= Beginning of Section =
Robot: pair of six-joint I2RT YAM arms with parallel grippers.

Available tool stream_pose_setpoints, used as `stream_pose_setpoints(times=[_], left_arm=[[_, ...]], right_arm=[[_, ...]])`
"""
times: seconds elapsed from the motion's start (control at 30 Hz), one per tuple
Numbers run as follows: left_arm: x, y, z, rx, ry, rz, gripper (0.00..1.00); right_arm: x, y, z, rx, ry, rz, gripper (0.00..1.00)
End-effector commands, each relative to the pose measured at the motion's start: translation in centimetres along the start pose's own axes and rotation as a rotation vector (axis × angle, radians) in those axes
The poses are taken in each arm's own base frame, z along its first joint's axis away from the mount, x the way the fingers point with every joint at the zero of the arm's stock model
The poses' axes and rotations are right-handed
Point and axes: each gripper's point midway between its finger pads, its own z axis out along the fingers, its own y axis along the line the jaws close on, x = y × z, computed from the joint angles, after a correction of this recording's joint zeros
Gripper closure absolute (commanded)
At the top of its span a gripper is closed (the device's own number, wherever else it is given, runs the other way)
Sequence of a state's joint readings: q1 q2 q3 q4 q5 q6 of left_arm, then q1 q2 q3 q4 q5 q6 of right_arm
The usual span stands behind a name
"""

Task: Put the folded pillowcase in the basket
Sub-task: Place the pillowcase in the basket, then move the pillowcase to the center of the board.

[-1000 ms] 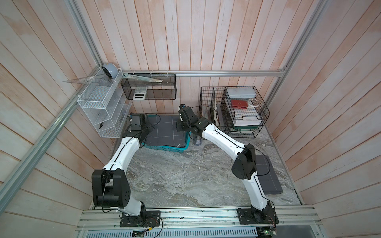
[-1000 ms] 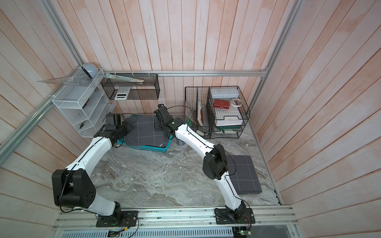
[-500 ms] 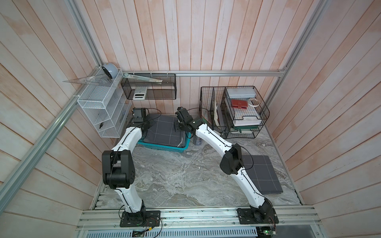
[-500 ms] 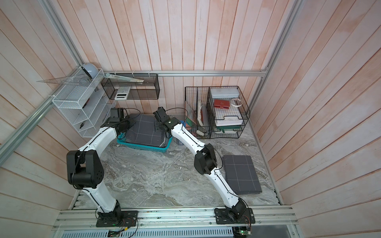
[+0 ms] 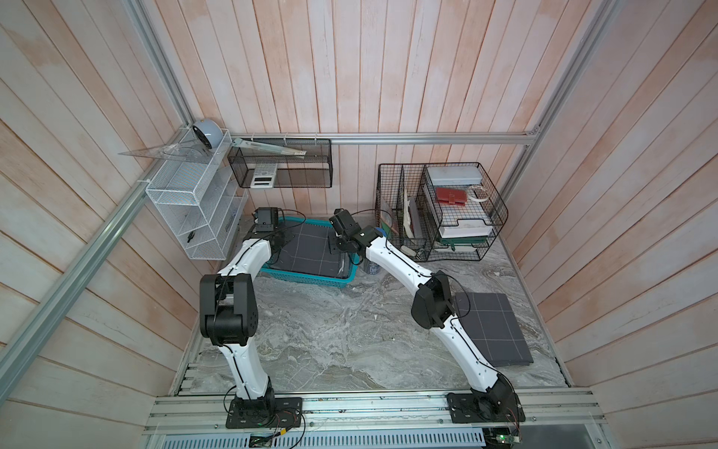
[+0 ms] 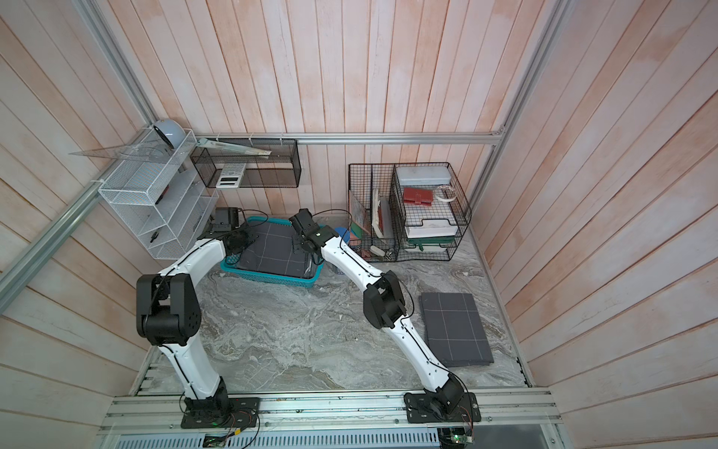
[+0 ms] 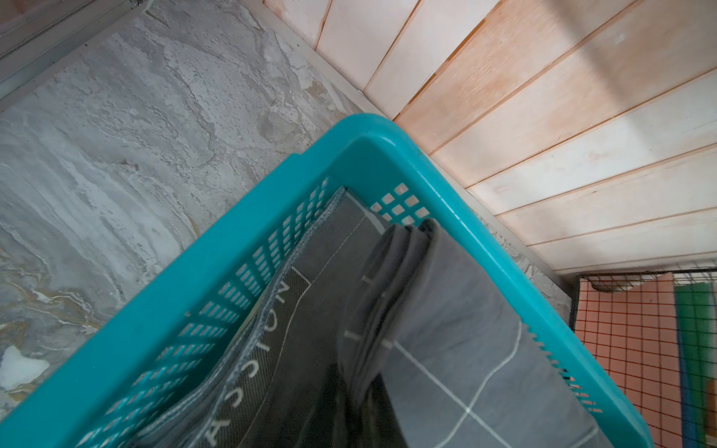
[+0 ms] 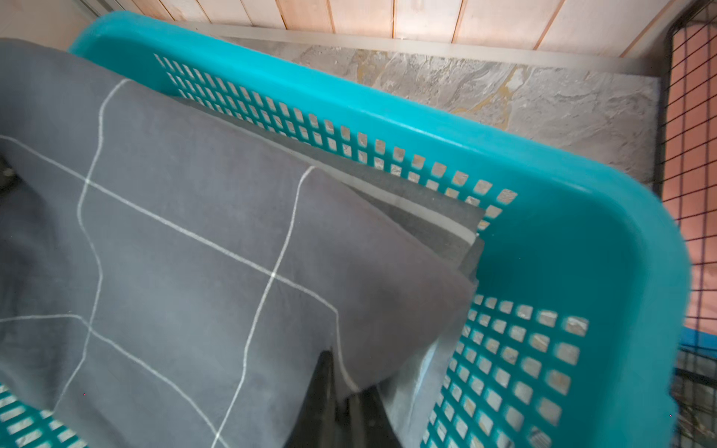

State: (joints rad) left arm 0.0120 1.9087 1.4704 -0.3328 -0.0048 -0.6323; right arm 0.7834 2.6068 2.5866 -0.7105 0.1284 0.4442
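**Two grips shut, pillowcase almost home**

Both my left gripper [image 5: 280, 244] and right gripper [image 8: 341, 403] are clamped tight on opposite edges of the folded pillowcase [image 5: 311, 248]. It hangs in the basket [image 5: 311, 278] at the table's [image 5: 349, 330] far left corner, one edge on the far rim. A lettered grey cloth [image 7: 271, 341] lies beneath. By my reckoning, what's left is settling it flat, letting go and backing out.

Pale capital letters run along the hem of a dark grey cloth [image 7: 322, 279] lying inside the basket [image 7: 194, 271]; only the ending "ION" reads clearly.
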Motion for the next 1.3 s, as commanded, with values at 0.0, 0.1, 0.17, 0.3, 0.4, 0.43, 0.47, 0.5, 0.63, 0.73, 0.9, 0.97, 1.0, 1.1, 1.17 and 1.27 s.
stream_pose_setpoints(times=[0.0, 0.1, 0.17, 0.3, 0.4, 0.43, 0.47, 0.5, 0.63, 0.73, 0.9, 0.97, 1.0, 1.1, 1.17, 1.27], left_arm=[[-0.9, 1.5, 1.0, -0.072, -0.025, -0.017, 0.93], [-0.7, 1.5, 1.4, -0.077, -0.003, -0.019, 0.87], [-0.4, 1.3, 1.5, -0.068, 0.008, -0.019, 0.76], [-0.7, 1.0, 0.5, -0.056, -0.004, -0.026, 0.50], [-1.5, 0.2, -1.0, -0.030, -0.023, -0.024, 0.42], [-1.8, -0.2, -1.9, -0.021, -0.033, -0.021, 0.40], [-2.2, -0.7, -2.8, -0.009, -0.045, -0.018, 0.39], [-2.5, -1.0, -3.6, 0.003, -0.058, -0.017, 0.37], [-3.6, -2.6, -8.2, 0.070, -0.127, -0.007, 0.29], [-3.8, -3.0, -11.8, 0.125, -0.188, -0.021, 0.22], [-2.2, -2.2, -17.6, 0.221, -0.260, -0.062, 0.13], [-0.7, -2.4, -19.4, 0.305, -0.259, -0.071, 0.09], [-0.3, -2.5, -20.1, 0.336, -0.257, -0.076, 0.08], [1.9, -2.9, -21.7, 0.438, -0.234, -0.079, 0.06], [3.9, -1.9, -21.7, 0.427, -0.198, -0.079, 0.05], [7.5, -0.3, -21.0, 0.393, -0.097, -0.078, 0.04]], right_arm=[[0.4, -1.4, 0.9, 0.031, 0.019, 0.018, 0.99], [-0.2, -1.8, 0.8, 0.034, 0.006, 0.030, 0.89], [-0.5, -1.9, 0.6, 0.030, 0.002, 0.037, 0.83], [-1.2, -1.2, -0.4, 0.015, -0.014, 0.022, 0.66], [-2.6, -0.3, -2.6, 0.006, -0.049, -0.003, 0.57], [-3.2, 0.2, -3.6, -0.002, -0.062, -0.008, 0.57], [-3.7, 0.6, -4.7, -0.012, -0.075, -0.016, 0.56], [-4.1, 1.1, -5.7, -0.021, -0.084, -0.023, 0.56], [-5.7, 3.5, -10.9, -0.135, -0.103, -0.007, 0.51], [-6.3, 5.0, -15.5, -0.168, -0.140, -0.049, 0.48], [-5.3, 3.3, -22.3, -0.108, -0.204, -0.112, 0.43], [-4.3, 0.9, -24.9, -0.066, -0.260, -0.077, 0.38], [-3.6, -0.3, -25.7, -0.050, -0.282, -0.059, 0.36], [-1.3, -4.4, -28.7, -0.035, -0.352, 0.034, 0.32], [0.7, -7.8, -30.2, -0.004, -0.375, 0.093, 0.30], [4.3, -13.7, -31.1, 0.103, -0.345, 0.156, 0.28]])
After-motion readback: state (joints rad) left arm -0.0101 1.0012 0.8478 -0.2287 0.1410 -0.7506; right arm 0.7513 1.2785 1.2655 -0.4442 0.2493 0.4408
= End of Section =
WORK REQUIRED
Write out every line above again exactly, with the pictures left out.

TASK SOLUTION
Robot: pair of six-joint I2RT YAM arms with parallel grippers.

Available tool stream_pose_setpoints, used as `stream_pose_setpoints(times=[_], left_arm=[[_, ...]], right_arm=[[_, ...]])`
"""
times: seconds elapsed from the motion's start (control at 30 Hz), one per tuple
Numbers run as follows: left_arm: x, y, z, rx, ry, rz, gripper (0.00..1.00); right_arm: x, y, z, rx, ry, rz, gripper (0.00..1.00)
End-effector commands, each relative to the pose measured at the motion's start: translation in centimetres along the start pose's own axes and rotation as a rotation vector (axis × angle, radians) in those axes
The poses are taken in each arm's own base frame, z along its first joint's axis away from the mount, x the way the fingers point with every joint at the zero of the arm's stock model
The poses' axes and rotations are right-handed
Point and axes: each gripper's point midway between its finger pads, its own z axis out along the fingers, its own y axis along the line the jaws close on, x = y × z, computed from the joint angles, after a correction of this recording's joint zeros
Gripper closure absolute (commanded)
At the top of its span a gripper is closed (the device's own number, wherever else it is given, runs the other way)
Sequence of a state's joint readings: q1 q2 q3 q4 q5 q6 of left_arm, then q1 q2 q3 q4 q5 q6 of right_arm
The usual span stands behind a name
"""

Task: Put the folded pillowcase in the basket
Sub-task: Place the pillowcase in the basket, then move the pillowcase to the center of the board.

[-1000 ms] 
[-1000 ms] 
[-500 ms] 
[-500 ms] 
[+0 ms] 
[+0 ms] 
[+0 ms] 
[+0 ms] 

State: (joints rad) left arm 0.0120 1.9087 1.4704 -0.3328 -0.0048 -0.6323; right arm 0.7834 2.6068 2.5866 -0.7105 0.1284 0.4442
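**Two grips shut, pillowcase almost home**

Both my left gripper [image 5: 280, 244] and right gripper [image 8: 341, 403] are clamped tight on opposite edges of the folded pillowcase [image 5: 311, 248]. It hangs in the basket [image 5: 311, 278] at the table's [image 5: 349, 330] far left corner, one edge on the far rim. A lettered grey cloth [image 7: 271, 341] lies beneath. By my reckoning, what's left is settling it flat, letting go and backing out.

Pale capital letters run along the hem of a dark grey cloth [image 7: 322, 279] lying inside the basket [image 7: 194, 271]; only the ending "ION" reads clearly.
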Motion for the next 1.3 s, as commanded, with values at 0.0, 0.1, 0.17, 0.3, 0.4, 0.43, 0.47, 0.5, 0.63, 0.73, 0.9, 0.97, 1.0, 1.1, 1.17 and 1.27 s.
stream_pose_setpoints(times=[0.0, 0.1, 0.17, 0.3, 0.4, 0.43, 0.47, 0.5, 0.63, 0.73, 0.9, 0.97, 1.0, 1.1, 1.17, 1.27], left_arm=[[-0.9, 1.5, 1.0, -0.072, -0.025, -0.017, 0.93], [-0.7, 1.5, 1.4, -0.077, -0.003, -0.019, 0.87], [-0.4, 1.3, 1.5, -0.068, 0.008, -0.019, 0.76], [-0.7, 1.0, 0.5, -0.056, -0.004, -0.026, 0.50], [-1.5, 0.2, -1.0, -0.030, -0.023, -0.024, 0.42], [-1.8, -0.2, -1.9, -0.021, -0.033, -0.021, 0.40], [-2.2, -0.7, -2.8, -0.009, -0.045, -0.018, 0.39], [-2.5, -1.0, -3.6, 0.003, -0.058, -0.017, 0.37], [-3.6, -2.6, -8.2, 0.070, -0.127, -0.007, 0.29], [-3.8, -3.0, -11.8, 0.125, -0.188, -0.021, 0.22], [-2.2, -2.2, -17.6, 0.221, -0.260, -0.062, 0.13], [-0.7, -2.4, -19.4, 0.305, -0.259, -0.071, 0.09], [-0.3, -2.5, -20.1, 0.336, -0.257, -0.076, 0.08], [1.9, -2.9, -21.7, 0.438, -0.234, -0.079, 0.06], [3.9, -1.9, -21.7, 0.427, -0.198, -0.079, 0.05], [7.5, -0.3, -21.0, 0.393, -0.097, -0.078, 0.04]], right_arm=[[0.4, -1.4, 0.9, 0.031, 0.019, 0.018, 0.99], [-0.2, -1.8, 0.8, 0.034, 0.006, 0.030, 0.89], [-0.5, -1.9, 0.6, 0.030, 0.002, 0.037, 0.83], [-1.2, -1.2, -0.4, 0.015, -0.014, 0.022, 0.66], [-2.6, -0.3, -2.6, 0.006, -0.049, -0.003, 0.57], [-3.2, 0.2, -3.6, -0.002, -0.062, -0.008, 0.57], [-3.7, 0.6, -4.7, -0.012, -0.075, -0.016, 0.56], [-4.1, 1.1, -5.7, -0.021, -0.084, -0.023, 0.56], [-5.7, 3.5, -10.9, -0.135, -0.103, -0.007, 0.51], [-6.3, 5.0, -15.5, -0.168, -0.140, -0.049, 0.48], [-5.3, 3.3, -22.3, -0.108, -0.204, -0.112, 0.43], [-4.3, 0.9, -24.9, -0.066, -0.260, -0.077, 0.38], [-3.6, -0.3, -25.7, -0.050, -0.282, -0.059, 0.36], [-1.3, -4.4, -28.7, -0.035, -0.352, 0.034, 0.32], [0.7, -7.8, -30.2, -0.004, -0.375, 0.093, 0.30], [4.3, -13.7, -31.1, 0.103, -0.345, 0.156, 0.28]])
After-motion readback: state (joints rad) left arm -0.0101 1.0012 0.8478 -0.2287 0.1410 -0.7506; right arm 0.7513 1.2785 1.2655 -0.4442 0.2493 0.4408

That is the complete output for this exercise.